## Brief
Find and copy each line of the data that includes "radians".

········

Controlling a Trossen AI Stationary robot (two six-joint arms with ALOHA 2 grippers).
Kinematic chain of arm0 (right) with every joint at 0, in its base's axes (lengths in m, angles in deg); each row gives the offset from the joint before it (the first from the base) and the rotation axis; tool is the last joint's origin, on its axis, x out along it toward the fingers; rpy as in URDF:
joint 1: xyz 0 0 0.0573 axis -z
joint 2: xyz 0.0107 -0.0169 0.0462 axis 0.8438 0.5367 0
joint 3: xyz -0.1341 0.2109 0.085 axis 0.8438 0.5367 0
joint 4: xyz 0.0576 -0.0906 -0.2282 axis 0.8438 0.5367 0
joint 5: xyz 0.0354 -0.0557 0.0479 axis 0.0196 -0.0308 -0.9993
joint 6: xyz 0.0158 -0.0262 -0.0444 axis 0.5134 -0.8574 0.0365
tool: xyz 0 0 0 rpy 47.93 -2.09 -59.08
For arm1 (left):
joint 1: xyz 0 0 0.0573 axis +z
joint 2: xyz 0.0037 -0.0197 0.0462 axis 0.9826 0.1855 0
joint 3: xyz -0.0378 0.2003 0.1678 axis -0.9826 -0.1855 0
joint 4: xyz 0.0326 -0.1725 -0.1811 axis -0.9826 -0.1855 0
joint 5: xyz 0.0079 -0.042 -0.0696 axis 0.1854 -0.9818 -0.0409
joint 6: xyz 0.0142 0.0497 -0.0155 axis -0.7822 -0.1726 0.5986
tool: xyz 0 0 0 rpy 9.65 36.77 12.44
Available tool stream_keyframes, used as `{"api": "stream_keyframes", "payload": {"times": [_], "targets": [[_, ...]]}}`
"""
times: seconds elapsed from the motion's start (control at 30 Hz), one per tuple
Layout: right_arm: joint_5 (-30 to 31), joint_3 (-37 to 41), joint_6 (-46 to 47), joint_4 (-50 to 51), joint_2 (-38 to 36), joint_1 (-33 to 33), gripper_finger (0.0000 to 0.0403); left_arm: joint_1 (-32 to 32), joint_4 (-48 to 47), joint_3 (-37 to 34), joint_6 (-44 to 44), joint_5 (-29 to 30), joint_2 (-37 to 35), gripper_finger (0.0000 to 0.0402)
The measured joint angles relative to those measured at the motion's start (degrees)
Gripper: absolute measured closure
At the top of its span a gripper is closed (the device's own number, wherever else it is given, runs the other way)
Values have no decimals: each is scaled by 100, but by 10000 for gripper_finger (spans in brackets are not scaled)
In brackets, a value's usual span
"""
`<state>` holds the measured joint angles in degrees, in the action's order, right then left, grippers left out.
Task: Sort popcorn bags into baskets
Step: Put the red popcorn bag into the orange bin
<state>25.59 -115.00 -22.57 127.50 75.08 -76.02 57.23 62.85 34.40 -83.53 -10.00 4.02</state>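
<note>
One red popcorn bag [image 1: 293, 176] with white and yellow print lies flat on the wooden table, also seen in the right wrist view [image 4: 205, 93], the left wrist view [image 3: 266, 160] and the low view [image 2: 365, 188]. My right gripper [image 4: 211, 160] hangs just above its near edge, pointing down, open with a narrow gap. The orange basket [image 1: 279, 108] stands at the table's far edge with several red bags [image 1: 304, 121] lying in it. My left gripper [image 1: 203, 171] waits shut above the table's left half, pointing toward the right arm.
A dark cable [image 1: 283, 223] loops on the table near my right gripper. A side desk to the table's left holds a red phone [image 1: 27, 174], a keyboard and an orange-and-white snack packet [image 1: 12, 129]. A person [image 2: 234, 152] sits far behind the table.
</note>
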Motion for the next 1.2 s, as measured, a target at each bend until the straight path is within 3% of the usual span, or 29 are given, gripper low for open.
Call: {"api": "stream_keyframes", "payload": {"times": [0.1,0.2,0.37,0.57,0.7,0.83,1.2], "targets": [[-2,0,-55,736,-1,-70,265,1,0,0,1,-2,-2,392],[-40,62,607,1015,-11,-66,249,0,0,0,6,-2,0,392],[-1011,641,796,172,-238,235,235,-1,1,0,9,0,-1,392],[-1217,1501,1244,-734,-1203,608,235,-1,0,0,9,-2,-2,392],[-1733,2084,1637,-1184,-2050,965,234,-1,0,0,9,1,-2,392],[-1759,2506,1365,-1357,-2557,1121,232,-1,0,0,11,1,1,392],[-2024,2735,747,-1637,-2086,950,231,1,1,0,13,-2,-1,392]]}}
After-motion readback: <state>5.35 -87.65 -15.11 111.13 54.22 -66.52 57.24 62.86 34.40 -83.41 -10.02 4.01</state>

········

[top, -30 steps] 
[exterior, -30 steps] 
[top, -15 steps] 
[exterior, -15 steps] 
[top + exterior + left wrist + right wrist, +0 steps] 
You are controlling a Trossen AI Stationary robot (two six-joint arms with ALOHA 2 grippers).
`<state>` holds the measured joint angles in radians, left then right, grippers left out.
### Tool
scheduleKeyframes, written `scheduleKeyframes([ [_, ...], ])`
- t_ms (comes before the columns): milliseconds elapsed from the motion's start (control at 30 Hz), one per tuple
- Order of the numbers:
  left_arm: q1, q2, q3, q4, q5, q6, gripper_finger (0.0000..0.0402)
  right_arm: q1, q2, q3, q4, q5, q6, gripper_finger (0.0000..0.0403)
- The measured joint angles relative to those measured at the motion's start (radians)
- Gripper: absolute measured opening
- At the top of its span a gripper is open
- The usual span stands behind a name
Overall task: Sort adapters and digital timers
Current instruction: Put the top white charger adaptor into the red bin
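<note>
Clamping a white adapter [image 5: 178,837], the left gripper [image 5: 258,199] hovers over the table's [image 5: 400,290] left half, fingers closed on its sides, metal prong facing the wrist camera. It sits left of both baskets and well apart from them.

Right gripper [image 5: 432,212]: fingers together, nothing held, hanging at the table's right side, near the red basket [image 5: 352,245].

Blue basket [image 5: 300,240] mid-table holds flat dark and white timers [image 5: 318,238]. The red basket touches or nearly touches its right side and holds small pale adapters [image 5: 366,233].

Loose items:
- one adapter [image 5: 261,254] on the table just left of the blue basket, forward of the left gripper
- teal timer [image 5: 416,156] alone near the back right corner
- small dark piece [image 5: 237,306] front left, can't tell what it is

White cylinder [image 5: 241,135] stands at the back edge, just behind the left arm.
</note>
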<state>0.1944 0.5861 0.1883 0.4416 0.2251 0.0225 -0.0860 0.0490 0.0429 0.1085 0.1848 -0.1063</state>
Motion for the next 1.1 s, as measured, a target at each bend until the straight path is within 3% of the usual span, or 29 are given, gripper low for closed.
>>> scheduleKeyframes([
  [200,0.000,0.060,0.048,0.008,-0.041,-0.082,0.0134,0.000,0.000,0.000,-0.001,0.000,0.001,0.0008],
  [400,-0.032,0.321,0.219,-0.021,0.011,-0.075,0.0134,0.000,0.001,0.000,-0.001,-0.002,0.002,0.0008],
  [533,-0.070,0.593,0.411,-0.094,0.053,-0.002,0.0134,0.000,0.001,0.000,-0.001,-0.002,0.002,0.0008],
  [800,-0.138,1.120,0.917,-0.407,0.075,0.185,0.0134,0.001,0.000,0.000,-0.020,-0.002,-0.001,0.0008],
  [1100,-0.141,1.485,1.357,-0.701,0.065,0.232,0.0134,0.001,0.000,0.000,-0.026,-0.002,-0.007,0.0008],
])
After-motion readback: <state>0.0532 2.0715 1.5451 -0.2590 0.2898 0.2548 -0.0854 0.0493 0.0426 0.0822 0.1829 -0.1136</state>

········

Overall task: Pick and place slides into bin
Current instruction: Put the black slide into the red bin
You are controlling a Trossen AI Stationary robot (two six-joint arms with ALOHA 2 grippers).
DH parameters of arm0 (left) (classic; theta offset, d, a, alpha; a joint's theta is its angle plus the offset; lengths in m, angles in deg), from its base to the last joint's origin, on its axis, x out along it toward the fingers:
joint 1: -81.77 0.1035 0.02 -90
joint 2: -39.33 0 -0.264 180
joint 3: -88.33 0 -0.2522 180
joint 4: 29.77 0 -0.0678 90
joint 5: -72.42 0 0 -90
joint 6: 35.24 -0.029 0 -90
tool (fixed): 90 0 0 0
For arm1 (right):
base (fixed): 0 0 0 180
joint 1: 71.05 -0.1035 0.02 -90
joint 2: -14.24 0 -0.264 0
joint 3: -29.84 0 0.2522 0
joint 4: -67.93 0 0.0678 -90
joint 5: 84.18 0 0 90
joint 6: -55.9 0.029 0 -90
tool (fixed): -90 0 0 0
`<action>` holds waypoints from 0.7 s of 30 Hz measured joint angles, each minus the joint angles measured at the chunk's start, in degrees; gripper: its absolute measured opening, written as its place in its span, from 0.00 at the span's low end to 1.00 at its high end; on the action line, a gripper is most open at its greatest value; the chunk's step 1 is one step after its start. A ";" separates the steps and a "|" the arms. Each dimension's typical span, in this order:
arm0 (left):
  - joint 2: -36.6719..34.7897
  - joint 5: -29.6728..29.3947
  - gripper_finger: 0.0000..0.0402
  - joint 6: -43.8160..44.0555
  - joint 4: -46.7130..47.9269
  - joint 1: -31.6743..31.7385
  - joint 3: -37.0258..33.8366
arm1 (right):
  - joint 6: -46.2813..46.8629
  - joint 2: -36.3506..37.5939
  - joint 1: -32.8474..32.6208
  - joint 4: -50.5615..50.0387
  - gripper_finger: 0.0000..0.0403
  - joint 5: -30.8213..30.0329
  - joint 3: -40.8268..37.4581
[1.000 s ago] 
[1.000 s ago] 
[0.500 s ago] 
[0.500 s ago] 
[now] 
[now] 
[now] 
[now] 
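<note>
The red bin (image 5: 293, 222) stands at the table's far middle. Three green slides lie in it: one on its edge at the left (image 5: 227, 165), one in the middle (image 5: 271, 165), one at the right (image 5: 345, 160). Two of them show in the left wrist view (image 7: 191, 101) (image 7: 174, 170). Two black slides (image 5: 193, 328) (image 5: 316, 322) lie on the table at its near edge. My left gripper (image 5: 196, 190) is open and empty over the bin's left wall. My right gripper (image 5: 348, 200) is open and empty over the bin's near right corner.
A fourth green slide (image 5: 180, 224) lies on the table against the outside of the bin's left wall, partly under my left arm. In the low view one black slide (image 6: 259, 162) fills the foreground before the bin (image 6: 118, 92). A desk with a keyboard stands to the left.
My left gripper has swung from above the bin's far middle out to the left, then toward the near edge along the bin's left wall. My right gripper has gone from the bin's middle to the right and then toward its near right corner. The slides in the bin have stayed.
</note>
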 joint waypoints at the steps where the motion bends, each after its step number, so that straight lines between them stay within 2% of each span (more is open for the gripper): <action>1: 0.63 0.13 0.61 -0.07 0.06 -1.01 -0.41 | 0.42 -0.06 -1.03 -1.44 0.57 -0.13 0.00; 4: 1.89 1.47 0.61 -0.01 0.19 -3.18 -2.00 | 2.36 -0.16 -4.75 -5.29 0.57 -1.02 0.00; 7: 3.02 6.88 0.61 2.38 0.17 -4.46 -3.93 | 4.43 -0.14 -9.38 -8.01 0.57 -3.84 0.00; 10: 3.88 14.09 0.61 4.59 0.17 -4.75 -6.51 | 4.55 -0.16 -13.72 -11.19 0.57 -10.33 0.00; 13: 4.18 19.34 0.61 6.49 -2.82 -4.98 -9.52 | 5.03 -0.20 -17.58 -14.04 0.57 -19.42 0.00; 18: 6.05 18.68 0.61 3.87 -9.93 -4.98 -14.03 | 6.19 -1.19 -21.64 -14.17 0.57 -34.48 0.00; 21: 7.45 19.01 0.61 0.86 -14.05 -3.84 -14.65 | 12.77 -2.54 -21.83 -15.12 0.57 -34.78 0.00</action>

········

## Written answer
`<state>` holds the measured joint angles in radians, left then right, grippers left out.
- The measured joint angles relative to those measured at the motion's start (radians)

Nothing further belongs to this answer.